Government Bond Update – December 2018
Against a background of central bank decisions and considerable market swings, a number of key government bond yields experienced significant movements.
Volatility in U.S. Treasury trading and the Federal Reserve’s decision to raise the federal funds target range by 25 basis points to 2.25-2.50% made headlines in December. Yields on 10-year U.S. Treasuries posted the steepest month-to-month decline in two and a half years, falling by 32 basis points to close at 2.69% on December 31. This move occurred after a 3-year high of 3.23% in early November.

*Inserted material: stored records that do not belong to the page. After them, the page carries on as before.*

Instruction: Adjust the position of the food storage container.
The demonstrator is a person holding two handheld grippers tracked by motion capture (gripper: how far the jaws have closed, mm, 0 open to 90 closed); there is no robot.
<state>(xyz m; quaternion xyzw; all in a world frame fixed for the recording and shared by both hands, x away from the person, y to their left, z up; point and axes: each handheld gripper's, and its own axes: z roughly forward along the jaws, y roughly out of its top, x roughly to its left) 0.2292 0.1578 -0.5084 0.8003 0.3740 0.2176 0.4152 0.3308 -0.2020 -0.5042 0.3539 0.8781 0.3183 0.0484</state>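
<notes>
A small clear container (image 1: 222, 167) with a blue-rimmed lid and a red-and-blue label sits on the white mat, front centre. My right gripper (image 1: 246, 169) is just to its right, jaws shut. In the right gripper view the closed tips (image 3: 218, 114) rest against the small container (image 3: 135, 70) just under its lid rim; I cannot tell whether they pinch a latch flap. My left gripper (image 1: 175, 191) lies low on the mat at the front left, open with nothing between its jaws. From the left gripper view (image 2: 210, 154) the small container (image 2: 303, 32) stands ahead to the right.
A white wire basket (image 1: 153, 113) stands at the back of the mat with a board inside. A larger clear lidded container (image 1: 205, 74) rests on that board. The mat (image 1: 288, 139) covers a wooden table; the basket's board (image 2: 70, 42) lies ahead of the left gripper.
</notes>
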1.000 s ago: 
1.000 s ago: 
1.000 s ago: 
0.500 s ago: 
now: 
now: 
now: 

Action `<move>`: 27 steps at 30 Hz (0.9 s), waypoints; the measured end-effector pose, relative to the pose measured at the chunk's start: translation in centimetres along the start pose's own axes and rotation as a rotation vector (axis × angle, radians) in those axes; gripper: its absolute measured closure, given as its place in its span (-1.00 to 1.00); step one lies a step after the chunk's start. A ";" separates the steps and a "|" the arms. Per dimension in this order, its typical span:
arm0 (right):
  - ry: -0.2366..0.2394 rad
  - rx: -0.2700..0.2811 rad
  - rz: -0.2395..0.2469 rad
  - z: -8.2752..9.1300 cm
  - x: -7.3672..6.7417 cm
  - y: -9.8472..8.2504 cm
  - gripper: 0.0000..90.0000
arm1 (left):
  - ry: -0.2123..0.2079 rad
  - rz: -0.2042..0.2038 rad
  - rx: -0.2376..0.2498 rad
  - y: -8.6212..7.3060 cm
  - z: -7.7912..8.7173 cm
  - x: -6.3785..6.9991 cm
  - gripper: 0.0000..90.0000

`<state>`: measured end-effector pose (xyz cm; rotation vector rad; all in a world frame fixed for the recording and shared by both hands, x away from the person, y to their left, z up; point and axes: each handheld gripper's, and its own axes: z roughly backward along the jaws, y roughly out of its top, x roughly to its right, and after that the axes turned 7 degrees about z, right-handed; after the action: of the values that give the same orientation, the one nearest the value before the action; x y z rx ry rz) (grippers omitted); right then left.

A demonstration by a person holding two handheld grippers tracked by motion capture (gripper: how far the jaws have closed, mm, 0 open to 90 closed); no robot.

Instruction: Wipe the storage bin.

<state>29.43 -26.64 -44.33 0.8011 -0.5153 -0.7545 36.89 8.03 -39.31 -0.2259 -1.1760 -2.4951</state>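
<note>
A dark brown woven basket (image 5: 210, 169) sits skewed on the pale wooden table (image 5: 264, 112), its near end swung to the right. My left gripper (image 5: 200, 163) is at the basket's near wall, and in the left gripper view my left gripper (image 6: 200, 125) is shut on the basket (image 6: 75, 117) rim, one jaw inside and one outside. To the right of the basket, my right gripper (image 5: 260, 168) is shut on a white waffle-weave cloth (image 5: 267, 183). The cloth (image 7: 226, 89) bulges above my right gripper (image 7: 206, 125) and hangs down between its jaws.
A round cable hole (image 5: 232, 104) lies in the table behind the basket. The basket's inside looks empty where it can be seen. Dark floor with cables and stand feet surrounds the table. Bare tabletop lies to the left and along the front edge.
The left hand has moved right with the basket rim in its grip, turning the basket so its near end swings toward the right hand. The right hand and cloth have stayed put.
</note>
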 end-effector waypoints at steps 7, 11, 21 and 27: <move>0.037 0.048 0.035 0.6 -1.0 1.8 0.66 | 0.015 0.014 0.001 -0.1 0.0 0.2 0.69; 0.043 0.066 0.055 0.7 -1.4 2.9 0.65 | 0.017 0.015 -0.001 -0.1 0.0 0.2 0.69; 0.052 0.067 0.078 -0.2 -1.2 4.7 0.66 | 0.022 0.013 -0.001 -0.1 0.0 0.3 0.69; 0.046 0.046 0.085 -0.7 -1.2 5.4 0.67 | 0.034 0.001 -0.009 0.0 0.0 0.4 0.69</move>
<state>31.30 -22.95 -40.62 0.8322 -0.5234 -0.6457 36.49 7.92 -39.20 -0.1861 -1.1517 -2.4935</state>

Canada’s government bond market experienced similar swings, with the country’s 10-year benchmark bond yield dropping 30 basis points to finish the month at 1.97%. Unlike its U.S. counterpart, the Bank of Canada left its benchmark rate unchanged at 1.75% at its early December meeting.
On the other side of the Atlantic, the yield on Italy’s 10-year note plunged 47 basis points to 2.74%, after reached a high of 3.18% early in the month. Months-long budget negotiations between Italy’s government and the European Commission came to an end towards the end of December, with a 2019 budget deficit of 2.04% compared to the 2.4% originally sought.
In Portugal, the country’s 10-year benchmark bond yield ended the month 10 basis points lower at 1.71%. Prime Minister Antonio Costa announced another early payment towards an International Monetary Fund loan, but a week after, the Bank of Portugal downgraded its 2018 and 2019 growth forecasts amid slowing exports.
Elsewhere in Europe, government bond yields exhibited less volatility, with those for the UK and Germany’s 10-year notes dropping by 8 and 6 basis points to close the month at 1.27% and 0.24%, respectively. Political uncertainty around Brexit showed no signs of abating as the March 29 deadline approaches. At its December meeting, the European Central Bank left rates unchanged and announced the end of its bond buying program, even as it trimmed forecasts for growth and inflation in 2019.
In the Asia-Pacific rim, both the Reserve Bank of Australia and the Bank of Japan maintained interest rates. For Japan, this means that it is now entering the third year of negative rates. Over the course of the month, the Australian 10-year bond yield declined by 26 basis points to 2.32%, while its Japanese equivalent finished 8 basis points lower at 0%.